Only the lines in the entries below from the line with "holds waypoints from" to the line with "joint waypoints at", both included, belong in the answer, transcribed exactly and without pictures.

[[ Stored data open ]]

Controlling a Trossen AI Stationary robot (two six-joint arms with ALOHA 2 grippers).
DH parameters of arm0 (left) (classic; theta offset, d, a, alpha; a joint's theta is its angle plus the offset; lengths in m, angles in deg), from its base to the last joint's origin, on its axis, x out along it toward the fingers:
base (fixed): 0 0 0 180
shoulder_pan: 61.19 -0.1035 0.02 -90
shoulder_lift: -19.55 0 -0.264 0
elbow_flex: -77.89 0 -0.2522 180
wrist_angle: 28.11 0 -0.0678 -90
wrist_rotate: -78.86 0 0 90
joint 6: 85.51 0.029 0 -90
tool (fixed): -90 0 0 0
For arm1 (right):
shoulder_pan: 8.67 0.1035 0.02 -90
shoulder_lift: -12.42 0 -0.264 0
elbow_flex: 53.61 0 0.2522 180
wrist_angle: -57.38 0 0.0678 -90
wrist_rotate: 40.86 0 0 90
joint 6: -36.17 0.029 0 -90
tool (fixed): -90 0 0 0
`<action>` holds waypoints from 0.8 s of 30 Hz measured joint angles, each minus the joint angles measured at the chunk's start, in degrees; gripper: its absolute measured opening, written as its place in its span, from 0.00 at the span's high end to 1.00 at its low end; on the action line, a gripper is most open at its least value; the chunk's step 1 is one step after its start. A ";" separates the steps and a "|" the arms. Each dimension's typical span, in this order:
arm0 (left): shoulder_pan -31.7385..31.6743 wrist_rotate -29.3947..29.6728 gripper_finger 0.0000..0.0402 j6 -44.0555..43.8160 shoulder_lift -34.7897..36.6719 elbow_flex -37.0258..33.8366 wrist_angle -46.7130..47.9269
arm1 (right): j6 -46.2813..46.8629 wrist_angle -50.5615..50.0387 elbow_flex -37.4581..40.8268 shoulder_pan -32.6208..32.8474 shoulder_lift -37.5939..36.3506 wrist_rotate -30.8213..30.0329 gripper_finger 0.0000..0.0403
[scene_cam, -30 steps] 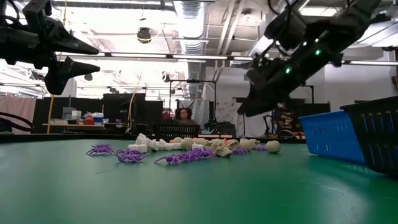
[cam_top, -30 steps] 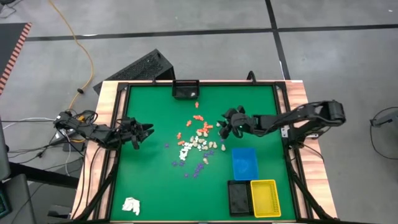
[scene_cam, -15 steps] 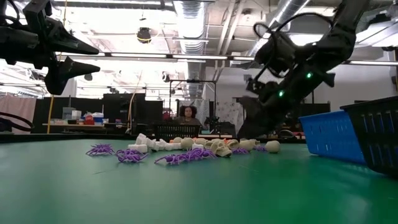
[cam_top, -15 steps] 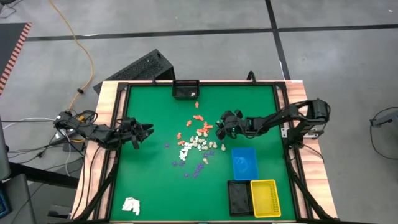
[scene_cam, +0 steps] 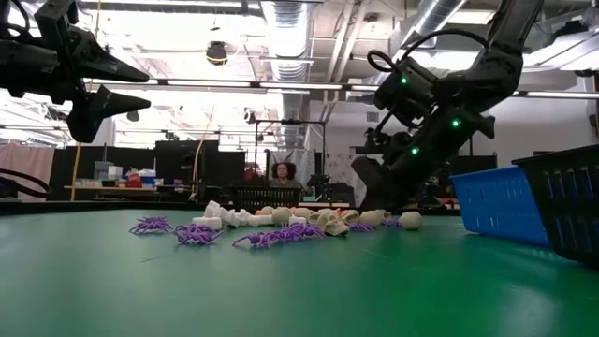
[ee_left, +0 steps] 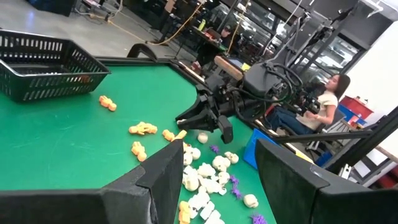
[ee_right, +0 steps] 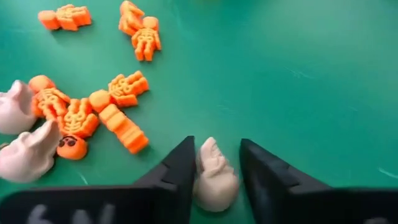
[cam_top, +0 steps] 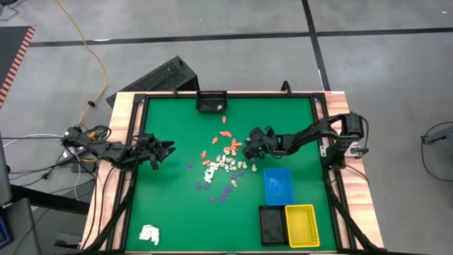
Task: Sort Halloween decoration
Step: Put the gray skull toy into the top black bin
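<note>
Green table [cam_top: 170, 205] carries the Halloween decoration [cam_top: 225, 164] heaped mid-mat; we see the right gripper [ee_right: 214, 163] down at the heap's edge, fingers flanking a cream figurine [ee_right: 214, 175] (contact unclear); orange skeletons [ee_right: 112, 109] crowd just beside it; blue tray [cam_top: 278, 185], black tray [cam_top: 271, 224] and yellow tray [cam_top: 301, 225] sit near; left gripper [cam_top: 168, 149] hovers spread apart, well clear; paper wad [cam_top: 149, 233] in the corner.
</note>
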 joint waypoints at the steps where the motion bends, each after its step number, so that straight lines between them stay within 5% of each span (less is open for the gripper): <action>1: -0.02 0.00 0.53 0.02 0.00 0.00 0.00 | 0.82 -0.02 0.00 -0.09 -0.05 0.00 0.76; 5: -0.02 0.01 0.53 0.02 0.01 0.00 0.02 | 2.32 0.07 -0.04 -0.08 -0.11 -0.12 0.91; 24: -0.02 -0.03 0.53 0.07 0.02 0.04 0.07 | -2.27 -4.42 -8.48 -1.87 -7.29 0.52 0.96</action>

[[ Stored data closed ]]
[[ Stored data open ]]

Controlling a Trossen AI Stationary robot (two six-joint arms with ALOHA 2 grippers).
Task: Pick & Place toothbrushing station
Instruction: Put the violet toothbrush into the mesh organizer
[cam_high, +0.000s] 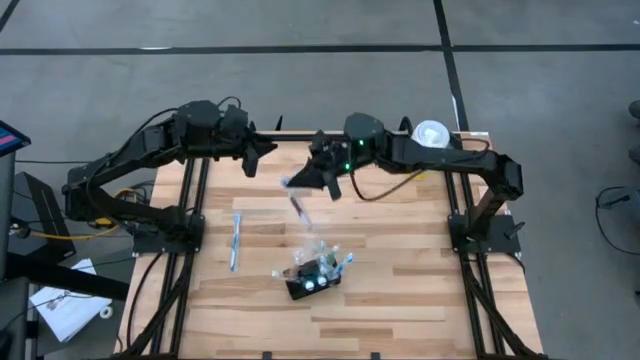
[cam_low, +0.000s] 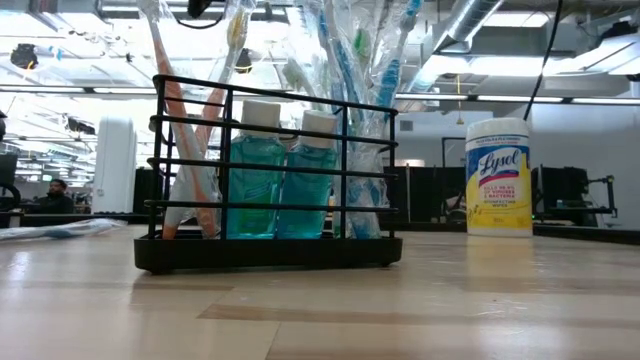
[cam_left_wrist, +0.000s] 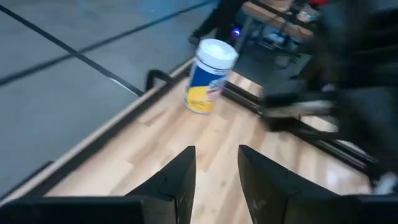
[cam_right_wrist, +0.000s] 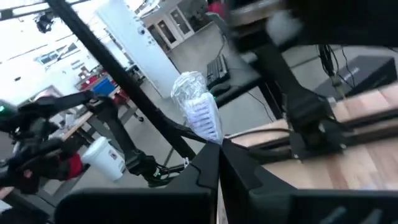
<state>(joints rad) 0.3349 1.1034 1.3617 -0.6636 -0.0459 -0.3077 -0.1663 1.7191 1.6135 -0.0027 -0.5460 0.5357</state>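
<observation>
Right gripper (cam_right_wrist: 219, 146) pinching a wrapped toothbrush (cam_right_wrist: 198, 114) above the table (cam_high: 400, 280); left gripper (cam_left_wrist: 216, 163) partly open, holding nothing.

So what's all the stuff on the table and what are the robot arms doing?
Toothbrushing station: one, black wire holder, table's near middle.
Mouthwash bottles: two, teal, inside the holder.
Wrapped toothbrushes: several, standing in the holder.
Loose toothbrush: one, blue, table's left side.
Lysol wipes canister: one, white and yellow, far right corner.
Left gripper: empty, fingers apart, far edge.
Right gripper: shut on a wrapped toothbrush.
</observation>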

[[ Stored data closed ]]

» **Result of the exercise**:
`<action>` holds waypoints from 0.8 s of 30 Hz measured joint angles, each minus the joint angles measured at the chunk's start, in degrees; gripper: its absolute measured opening, written as its place in its span, from 0.00 at the span's high end to 1.00 at its low end; on the action line, a gripper is most open at its least value; the chunk's step 1 is one step after its start. A ";" separates the steps and a "|" the arms. Each dimension's typical span, in this order:
arm0 (left): shoulder_pan -31.7385..31.6743 wrist_rotate -29.3947..29.6728 gripper_finger 0.0000..0.0402 j6 -44.0555..43.8160 shoulder_lift -34.7897..36.6719 elbow_flex -37.0258..33.8366 wrist_angle -46.7130..47.9269
arm1 (right): j6 -46.2813..46.8629 wrist_angle -50.5615..50.0387 elbow_flex -37.4581..40.8268 shoulder_pan -32.6208..32.8474 shoulder_lift -37.5939..36.3506 wrist_rotate -30.8213..30.0329 gripper_finger 0.0000..0.0403
[scene_cam, -30 steps] 
[cam_top, -30 steps] 
[scene_cam, -15 steps] 
[cam_top, -15 steps] 
[scene_cam, +0 steps] 
[ee_left, +0 steps] 
[ee_right, +0 steps] 
[cam_top, +0 steps] 
Task: Sort Halloween decoration
Step: Put the gray skull toy into the top black bin
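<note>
Green table [cam_top: 170, 205] carries the Halloween decoration [cam_top: 225, 164] heaped mid-mat; we see the right gripper [ee_right: 214, 163] down at the heap's edge, fingers flanking a cream figurine [ee_right: 214, 175] (contact unclear); orange skeletons [ee_right: 112, 109] crowd just beside it; blue tray [cam_top: 278, 185], black tray [cam_top: 271, 224] and yellow tray [cam_top: 301, 225] sit near; left gripper [cam_top: 168, 149] hovers spread apart, well clear; paper wad [cam_top: 149, 233] in the corner.
</note>
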 joint waypoints at the steps where the motion bends, each after its step number, so that straight lines between them stay within 5% of each span (less is open for the gripper): <action>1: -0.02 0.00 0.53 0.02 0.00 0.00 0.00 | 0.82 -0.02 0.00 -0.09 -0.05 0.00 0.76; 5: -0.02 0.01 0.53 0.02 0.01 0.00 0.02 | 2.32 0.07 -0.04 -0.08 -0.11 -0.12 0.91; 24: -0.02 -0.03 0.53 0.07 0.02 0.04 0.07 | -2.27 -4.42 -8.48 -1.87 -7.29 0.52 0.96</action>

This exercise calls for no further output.